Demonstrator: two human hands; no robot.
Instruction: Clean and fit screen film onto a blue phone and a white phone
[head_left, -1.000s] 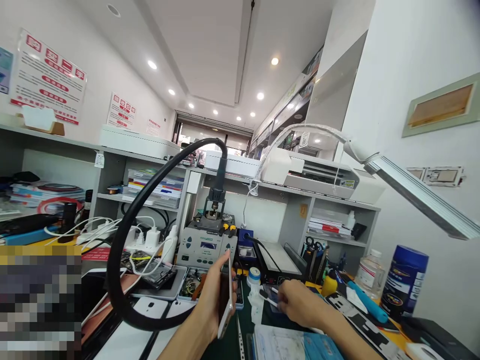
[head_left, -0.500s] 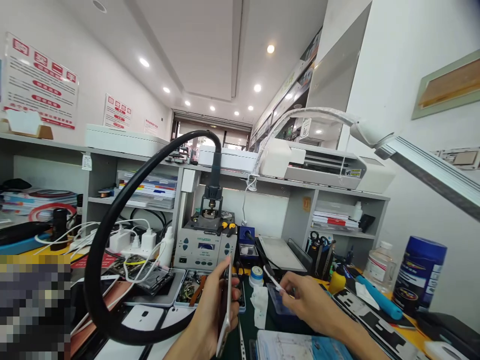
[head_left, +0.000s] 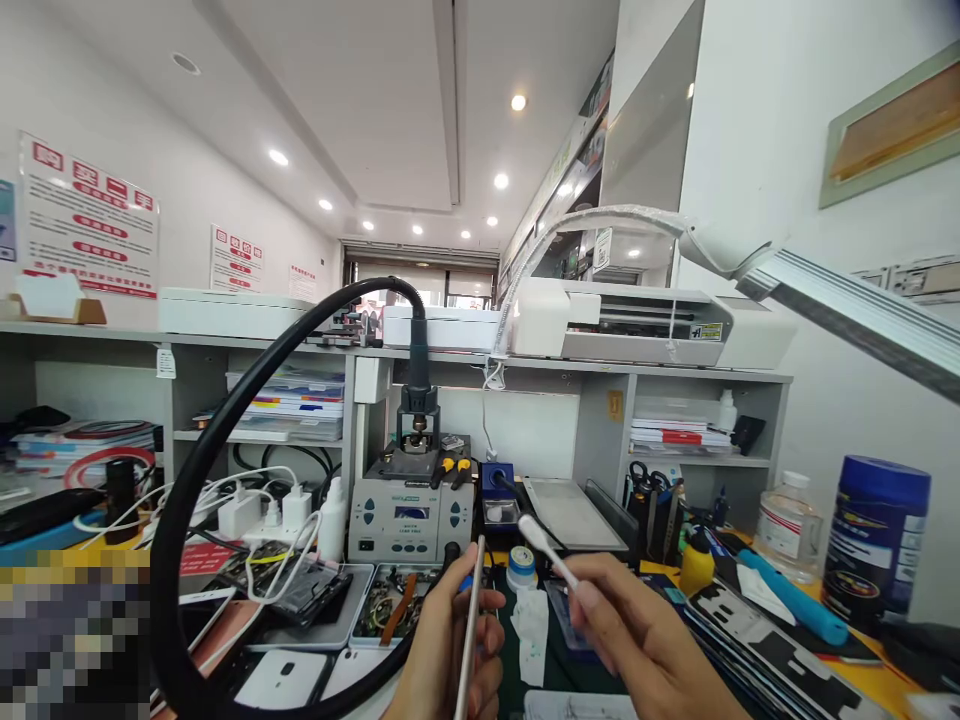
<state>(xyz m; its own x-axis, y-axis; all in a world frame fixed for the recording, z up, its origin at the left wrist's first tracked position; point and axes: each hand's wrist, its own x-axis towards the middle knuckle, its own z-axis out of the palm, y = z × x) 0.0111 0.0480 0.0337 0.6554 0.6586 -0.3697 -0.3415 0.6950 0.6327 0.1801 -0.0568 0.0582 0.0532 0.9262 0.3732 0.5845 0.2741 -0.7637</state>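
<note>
My left hand (head_left: 454, 650) grips a thin phone (head_left: 470, 640), turned almost edge-on to me, with the thumb along one face and the fingers behind the other. Its faces are mostly hidden by this angle. In my right hand (head_left: 637, 630) a white cotton swab (head_left: 553, 553) is pinched between thumb and fingers, its tip pointing up and left toward the phone but apart from it. Between the hands stand a small round jar (head_left: 521, 570) with a blue and white top and a crumpled white tissue (head_left: 531, 635).
A thick black hose (head_left: 206, 480) loops over the left side from the rework station (head_left: 411, 515). Phones, white cables and a parts tray (head_left: 386, 605) crowd the left. At right are a clear bottle (head_left: 784, 525), a blue canister (head_left: 874, 540) and a yellow bottle (head_left: 697, 565).
My right hand and the swab have come nearer, and the swab's tip now shows more plainly. The phone has turned more edge-on in my left hand. The view has tilted slightly.
</note>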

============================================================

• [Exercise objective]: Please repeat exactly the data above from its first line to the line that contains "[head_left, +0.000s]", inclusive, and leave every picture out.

• [Solution to this task]:
Demonstrator: two human hands; no robot.
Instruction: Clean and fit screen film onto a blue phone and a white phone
[head_left, -1.000s] 
[head_left, -0.500s] 
[head_left, +0.000s] 

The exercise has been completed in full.